“Si tu m’avais dit qu’ils étaient aussi gracieux et aussi beaux, je t’aurais laissé les faire, ces exercices.”
Aeris, surprise, se fige, le coeur battant, son cerveau soudain incapable de trouver une réponse adaptée. Elle se retourne lentement vers sa mère, et faute de répartie, attend. Mura ne sait pas comment réagir. Elle ne s’attendait pas à ce que sa fille lui désobéisse en allant s’exercer en cachette, mais après réflexion s’aperçoit qu’elle aurait dû s’en douter. Bien que timide et réservée, Aeris n’a jamais été très obéissante, mais une véritable tête de mule. Rien n’a jamais pu l’empêcher de faire ce qu’elle voulait une fois qu’elle l’avait décidé, à part peut-être un léger manque de confiance en elle-même et en ses capacités.
“Je suis désolée, ma fille. J’aurais dû savoir à quel point c’était important pour toi. J’avais peur que ça te fasse revivre des évènements douloureux, et je ne supporte pas de te voir souffrir. Je pensais que si on n’en parlait pas, si on ne faisait rien qui risquait de te rappeler ce que tu as vécu, tu finirais pas l’oublier et retrouver ta vie d’avant, quand tu étais souriante et que ton plus gros souci était de savoir si tu voulais des crêpes ou du gâteau au chocolat.”
La montée d’adrénaline qui a suivi sa découverte n’est pas encore retombée, et Aeris ne parvient toujours pas à réfléchir correctement. Elle déteste être prise la main dans le sac, et elle a tant de rancoeur envers sa mère qui refuse de l’écouter depuis des jours et lui hurle dessus à la simple mention d’un événement quelconque survenu ces deux dernières années, qu’elle craque. Au lieu de fondre en larmes comme sa mère, elle sent la colère monter en elle. Et malgré tous ses efforts, elle ne parvient pas à la réprimer.
“Du gâteau au chocolat? Vraiment? J’ai été enlevée ; on m’a fouettée, battue, violée ; on m’a humiliée et fait danser de force ; on m’a ôté toutes mes larmes, tout espoir, toute envie de vivre, et tu me parles de gâteau au chocolat? Tu n’as donc pas prêté attention à mon histoire? Comment peux-tu être assez naïve pour croire qu’après toutes ces épreuves je serais toujours la même gamine niaise et timide qui n’aurait pas su se servir d’un bâton si sa vie en dépendait? Comment oses-tu me dire d’oublier les fers qu’on m’a passés aux chevilles, les cris de mes compagnons d’infortune, comment fais-tu pour te voiler à ce point la face? Pour qui me prends-tu, Mura?”
Sa fille ne l’a jamais appelée par son nom, et c’est cette dernière question qui fait le plus de peine à Mura. La tirade qu’elle vient d’entendre lui fait l’effet d’une gifle, et elle titube sous la force de la colère d‘Aeris. Qu’est donc devenue sa petite fille? Malheureusement, et bien qu’aucune des deux ne veuillent l‘admettre, c’est bien de sa mère qu’Aeris tient son caractère, et la seule réaction qu’elles connaissent, l’une comme l’autre, à la douleur, c’est la colère.
Sans comprendre ce qu’il se passe, sans savoir pourquoi ni comment, la main de Mura part d’elle-même et va former sur la joue de sa fille une marque rouge.
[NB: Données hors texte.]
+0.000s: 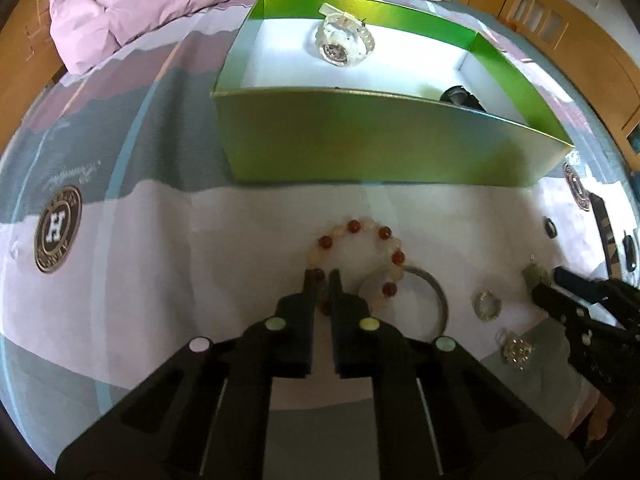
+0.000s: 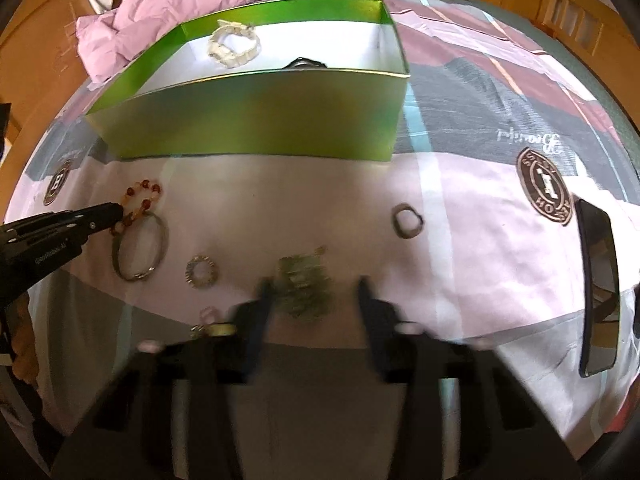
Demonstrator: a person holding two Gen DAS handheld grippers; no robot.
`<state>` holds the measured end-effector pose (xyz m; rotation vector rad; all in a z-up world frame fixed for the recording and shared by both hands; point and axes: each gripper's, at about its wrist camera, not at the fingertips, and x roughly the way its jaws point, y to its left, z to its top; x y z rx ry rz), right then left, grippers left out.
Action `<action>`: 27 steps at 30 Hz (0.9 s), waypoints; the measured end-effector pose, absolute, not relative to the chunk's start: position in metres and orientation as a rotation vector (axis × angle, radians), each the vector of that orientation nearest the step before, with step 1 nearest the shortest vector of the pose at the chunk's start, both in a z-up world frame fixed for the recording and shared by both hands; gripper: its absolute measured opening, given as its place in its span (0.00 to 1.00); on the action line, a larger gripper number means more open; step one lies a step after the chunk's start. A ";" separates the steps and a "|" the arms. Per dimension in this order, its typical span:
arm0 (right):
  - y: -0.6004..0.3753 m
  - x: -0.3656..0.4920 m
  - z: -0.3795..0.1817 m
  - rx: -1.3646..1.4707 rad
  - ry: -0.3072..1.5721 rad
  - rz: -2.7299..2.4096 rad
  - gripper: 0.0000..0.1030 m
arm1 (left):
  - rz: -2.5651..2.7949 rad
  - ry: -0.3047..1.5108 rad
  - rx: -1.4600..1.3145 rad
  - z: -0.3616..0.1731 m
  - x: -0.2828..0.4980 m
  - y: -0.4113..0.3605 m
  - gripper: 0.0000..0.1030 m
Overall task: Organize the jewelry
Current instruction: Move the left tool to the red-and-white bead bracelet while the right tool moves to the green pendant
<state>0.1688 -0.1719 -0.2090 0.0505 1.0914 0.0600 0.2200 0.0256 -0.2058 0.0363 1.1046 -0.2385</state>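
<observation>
A red and pale bead bracelet [image 1: 362, 254] lies on the bedspread in front of the green box [image 1: 360, 140]. My left gripper [image 1: 322, 276] is shut on the near side of this bracelet; it also shows in the right wrist view [image 2: 120, 212] beside the bracelet [image 2: 142, 200]. My right gripper [image 2: 316, 284] is open, its fingers either side of a greenish jewelry piece [image 2: 306, 284], blurred. It also shows in the left wrist view [image 1: 548, 280]. A white watch [image 1: 344, 42] and a dark item [image 1: 460, 96] lie inside the box.
A metal bangle [image 2: 140, 250], a small ring [image 2: 199, 272], a dark ring [image 2: 407, 220] and a sparkly piece [image 1: 516, 350] lie on the spread. A black phone [image 2: 598, 292] lies at the right. A pink quilt [image 1: 152, 4] lies behind the box [image 2: 256, 120].
</observation>
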 end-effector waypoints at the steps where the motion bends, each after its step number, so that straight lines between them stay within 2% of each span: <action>1: -0.172 0.168 -0.208 0.047 1.084 0.059 0.22 | -0.240 1.104 0.033 -0.205 0.218 0.027 0.07; 6: -0.179 0.159 -0.198 0.066 1.061 0.062 0.17 | -0.238 1.108 -0.001 -0.196 0.204 0.037 0.07; 15: -0.206 0.150 -0.181 0.108 1.045 0.026 0.18 | -0.243 1.033 -0.054 -0.168 0.166 0.061 0.06; 17: -0.213 0.152 -0.184 0.138 1.061 -0.007 0.23 | -0.230 1.034 -0.054 -0.171 0.168 0.063 0.07; 18: -0.216 0.153 -0.185 0.156 1.061 -0.014 0.30 | -0.221 1.037 -0.054 -0.172 0.168 0.064 0.09; 19: -0.220 0.152 -0.186 0.180 1.057 -0.023 0.33 | -0.207 1.039 -0.054 -0.173 0.168 0.066 0.17; 20: -0.223 0.151 -0.185 0.188 1.052 -0.031 0.34 | -0.195 1.038 -0.058 -0.174 0.169 0.068 0.34; 22: -0.228 0.150 -0.186 0.200 1.048 -0.057 0.34 | -0.158 1.021 -0.067 -0.173 0.169 0.074 0.53; 27: -0.248 0.150 -0.189 0.265 1.050 -0.118 0.34 | -0.138 1.012 -0.085 -0.173 0.172 0.081 0.53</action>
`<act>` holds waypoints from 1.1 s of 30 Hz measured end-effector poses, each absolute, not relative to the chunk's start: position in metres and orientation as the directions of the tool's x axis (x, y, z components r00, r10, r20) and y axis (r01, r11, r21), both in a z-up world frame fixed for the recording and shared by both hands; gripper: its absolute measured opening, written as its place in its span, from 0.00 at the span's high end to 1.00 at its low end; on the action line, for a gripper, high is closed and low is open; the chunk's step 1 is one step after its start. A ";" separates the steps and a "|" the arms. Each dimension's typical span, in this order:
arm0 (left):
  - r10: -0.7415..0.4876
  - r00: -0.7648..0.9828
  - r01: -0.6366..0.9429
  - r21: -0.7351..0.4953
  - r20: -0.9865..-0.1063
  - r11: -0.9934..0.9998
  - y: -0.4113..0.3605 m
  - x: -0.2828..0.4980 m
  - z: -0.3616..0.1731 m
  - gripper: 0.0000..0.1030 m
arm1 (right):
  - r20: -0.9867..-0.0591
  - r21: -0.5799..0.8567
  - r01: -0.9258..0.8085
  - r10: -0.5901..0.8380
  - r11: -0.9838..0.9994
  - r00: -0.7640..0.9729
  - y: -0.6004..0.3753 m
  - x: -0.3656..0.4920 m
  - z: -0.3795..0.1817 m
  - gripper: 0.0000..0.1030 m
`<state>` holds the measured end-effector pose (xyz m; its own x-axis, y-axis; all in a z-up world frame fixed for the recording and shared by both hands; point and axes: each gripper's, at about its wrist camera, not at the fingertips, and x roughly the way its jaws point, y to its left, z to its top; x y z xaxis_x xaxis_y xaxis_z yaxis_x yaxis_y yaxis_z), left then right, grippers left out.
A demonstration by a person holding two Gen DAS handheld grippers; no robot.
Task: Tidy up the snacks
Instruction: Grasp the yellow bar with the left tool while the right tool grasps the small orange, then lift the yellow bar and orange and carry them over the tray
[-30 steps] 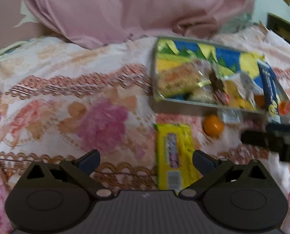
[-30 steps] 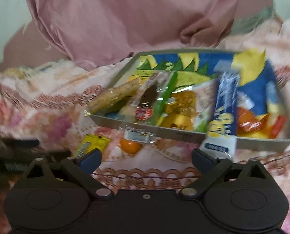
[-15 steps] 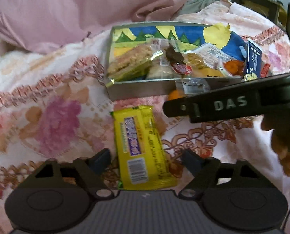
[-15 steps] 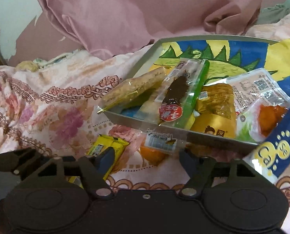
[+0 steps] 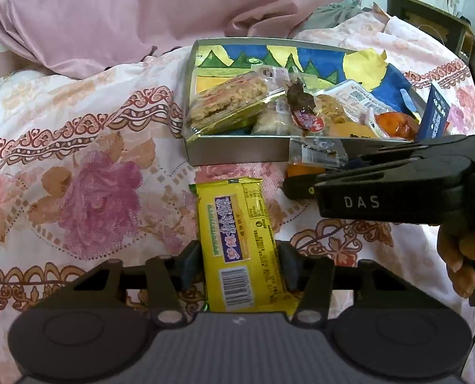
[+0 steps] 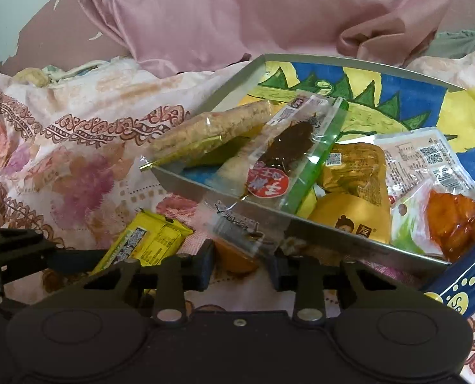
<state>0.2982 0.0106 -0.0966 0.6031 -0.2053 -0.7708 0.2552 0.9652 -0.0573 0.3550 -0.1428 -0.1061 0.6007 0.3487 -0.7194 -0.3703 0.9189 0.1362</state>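
A yellow snack bar (image 5: 239, 243) lies on the floral bedspread, between the fingers of my left gripper (image 5: 237, 268), which press its two sides. It also shows in the right wrist view (image 6: 147, 240). An orange snack in a clear wrapper (image 6: 237, 246) lies just outside the tray's front wall, between the fingers of my right gripper (image 6: 240, 267), which have closed in on it. The grey tray (image 5: 237, 153) with a painted bottom holds several wrapped snacks. The right gripper shows from the side in the left wrist view (image 5: 304, 185).
A pink pillow (image 5: 160, 9) lies behind the tray. A blue packet (image 6: 464, 288) leans over the tray's right front corner (image 6: 423, 259). A dark picture frame (image 5: 429, 19) stands at the far right. The floral bedspread (image 5: 77, 166) spreads to the left.
Both grippers moved forward and down and closed: the left around the yellow bar, the right around the orange snack by the tray.
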 end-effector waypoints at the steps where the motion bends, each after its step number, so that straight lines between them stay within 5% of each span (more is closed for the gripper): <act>1: -0.208 0.603 0.254 -0.061 -0.771 0.965 0.011 0.298 -0.096 0.46 | -0.719 0.135 -0.375 0.351 0.917 0.600 -0.143 0.354 -0.105 0.65; 15: -0.365 0.600 0.225 -0.287 -0.712 0.931 0.015 0.297 -0.086 0.47 | -0.687 0.073 -0.478 0.392 0.875 0.612 -0.149 0.337 -0.083 0.65; 26: -0.412 0.710 0.266 -0.324 -0.571 0.908 -0.019 0.304 -0.048 0.48 | -0.600 0.125 -0.390 0.383 0.912 0.702 -0.199 0.345 -0.051 0.65; 33: -0.417 0.701 0.294 -0.299 -0.578 0.908 -0.066 0.343 -0.049 0.48 | -0.584 0.140 -0.289 0.315 0.947 0.749 -0.245 0.359 -0.049 0.65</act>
<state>0.3425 -0.0659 -0.0489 0.7013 -0.4172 -0.5780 0.2938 0.9080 -0.2989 0.3588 -0.2451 -0.0493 0.7486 0.3146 -0.5837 -0.2888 0.9471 0.1401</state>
Et elle sent s’en former une en retour sur sa propre joue. Incapable de se contrôler, et voulant à la fois mettre fin à cette situation déroutante et se prouver… quoi? elle ne sait pas, Mura pousse de toutes ses forces et renverse l’insolente éclopée, qui tombe brusquement sur le sol, une douleur aigüe au coccyx et le souffle coupé.
De honte et de chagrin, sa vision embuée par des larmes qui refusent de couler, Mura se retourne et part en courant, sans savoir où elle va et sans s’en soucier.
“J’ai frappé ma fille. Elle a tant souffert, et moi, plutôt que de l’aider, je lui ai crié dessus et je l’ai frappée. J’ai frappé Aeris. Je suis une mauvaise mère. J’ai tout fait de travers, et encore une fois j’ai tout gâché. Ma fille me revient après deux ans, après que j’aie cru l’avoir perdue à jamais, et moi, je crie et je frappe. Je ne la mérite pas. J’ai frappé ma fille, bon sang, mais pourquoi ai-je donc frappé ma fille?”